**WHAT IS BEING ASKED**
In every line of the records, look for "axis", then report how many lines have it and nothing else.

AVAILABLE RECORDS below:

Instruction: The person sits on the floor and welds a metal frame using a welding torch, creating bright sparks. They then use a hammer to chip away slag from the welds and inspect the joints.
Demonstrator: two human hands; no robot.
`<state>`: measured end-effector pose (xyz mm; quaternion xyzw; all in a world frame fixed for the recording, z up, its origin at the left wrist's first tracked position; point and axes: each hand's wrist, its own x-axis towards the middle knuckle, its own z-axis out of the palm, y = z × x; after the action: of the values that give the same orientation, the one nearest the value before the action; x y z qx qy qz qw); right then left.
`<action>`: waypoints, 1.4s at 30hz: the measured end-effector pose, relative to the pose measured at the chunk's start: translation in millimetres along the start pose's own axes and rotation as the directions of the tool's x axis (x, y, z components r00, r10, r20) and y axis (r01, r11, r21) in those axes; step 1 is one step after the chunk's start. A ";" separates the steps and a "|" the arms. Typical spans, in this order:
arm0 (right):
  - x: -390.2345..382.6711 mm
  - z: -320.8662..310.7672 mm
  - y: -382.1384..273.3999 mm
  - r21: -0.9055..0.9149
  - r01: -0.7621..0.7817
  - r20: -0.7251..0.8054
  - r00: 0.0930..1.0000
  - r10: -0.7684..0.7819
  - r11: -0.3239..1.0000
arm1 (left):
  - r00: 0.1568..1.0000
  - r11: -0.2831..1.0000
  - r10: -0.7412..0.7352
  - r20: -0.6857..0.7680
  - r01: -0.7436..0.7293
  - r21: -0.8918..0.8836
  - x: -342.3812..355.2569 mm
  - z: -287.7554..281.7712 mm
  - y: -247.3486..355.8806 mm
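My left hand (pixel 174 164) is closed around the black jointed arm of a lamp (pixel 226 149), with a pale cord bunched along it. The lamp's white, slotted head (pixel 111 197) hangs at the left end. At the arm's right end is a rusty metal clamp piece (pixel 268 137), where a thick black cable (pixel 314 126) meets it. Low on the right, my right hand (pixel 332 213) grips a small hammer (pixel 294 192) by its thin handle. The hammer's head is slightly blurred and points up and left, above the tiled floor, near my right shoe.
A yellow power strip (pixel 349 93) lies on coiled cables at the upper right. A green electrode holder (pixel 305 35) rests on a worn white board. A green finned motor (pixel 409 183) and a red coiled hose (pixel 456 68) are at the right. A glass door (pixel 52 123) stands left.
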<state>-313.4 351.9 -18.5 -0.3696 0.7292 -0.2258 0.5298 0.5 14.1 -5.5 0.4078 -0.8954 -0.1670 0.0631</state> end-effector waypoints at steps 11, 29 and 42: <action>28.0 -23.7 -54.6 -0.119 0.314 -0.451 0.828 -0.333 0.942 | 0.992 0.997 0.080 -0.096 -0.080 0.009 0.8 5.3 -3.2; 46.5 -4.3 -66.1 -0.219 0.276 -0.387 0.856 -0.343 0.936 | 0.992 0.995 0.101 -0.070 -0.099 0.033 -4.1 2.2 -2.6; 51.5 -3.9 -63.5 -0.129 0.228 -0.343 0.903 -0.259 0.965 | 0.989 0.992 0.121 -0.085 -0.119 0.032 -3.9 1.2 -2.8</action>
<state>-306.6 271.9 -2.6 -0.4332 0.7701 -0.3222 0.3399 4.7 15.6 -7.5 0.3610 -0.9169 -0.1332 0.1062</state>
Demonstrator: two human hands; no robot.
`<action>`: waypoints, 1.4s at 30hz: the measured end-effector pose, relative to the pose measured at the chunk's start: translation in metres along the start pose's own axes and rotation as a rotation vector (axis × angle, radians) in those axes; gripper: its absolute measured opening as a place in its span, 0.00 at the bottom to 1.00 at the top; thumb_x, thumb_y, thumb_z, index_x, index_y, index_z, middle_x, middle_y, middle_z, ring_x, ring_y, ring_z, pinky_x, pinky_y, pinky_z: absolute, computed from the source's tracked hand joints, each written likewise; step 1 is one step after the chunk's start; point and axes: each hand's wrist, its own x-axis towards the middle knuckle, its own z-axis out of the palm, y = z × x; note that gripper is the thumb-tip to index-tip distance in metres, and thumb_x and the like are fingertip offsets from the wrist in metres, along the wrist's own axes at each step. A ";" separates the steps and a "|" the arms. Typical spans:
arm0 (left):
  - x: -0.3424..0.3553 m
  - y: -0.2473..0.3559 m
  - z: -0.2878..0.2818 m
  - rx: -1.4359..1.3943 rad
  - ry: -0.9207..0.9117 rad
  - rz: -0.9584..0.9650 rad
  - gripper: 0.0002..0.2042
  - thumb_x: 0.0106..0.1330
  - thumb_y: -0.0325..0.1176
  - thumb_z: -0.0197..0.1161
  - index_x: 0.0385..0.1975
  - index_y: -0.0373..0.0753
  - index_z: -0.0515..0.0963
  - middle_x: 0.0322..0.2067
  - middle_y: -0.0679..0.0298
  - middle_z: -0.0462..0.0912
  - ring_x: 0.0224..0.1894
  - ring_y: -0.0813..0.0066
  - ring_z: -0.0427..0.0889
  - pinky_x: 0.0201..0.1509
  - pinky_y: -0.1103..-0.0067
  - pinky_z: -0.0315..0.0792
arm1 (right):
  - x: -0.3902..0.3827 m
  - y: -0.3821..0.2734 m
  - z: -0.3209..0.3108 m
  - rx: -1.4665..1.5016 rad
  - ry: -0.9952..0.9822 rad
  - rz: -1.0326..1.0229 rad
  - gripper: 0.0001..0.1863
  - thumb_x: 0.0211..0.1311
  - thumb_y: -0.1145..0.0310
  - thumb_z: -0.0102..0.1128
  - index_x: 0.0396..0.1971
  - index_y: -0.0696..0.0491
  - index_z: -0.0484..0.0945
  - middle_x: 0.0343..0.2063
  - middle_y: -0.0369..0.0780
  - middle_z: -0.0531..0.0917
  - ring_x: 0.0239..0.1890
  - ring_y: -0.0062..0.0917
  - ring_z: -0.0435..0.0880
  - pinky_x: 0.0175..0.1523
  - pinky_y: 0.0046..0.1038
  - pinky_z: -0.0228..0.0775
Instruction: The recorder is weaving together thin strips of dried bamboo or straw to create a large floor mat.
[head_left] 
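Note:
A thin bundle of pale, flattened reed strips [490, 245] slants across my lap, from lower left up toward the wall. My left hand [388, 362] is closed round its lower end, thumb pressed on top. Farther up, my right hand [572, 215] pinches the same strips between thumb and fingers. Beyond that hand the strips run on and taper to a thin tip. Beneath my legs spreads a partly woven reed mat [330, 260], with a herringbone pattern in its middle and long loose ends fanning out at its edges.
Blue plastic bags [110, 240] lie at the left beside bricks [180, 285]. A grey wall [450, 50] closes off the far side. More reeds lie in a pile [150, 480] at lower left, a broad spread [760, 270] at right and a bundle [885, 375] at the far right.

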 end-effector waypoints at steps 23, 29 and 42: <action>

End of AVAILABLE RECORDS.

**TASK SOLUTION**
3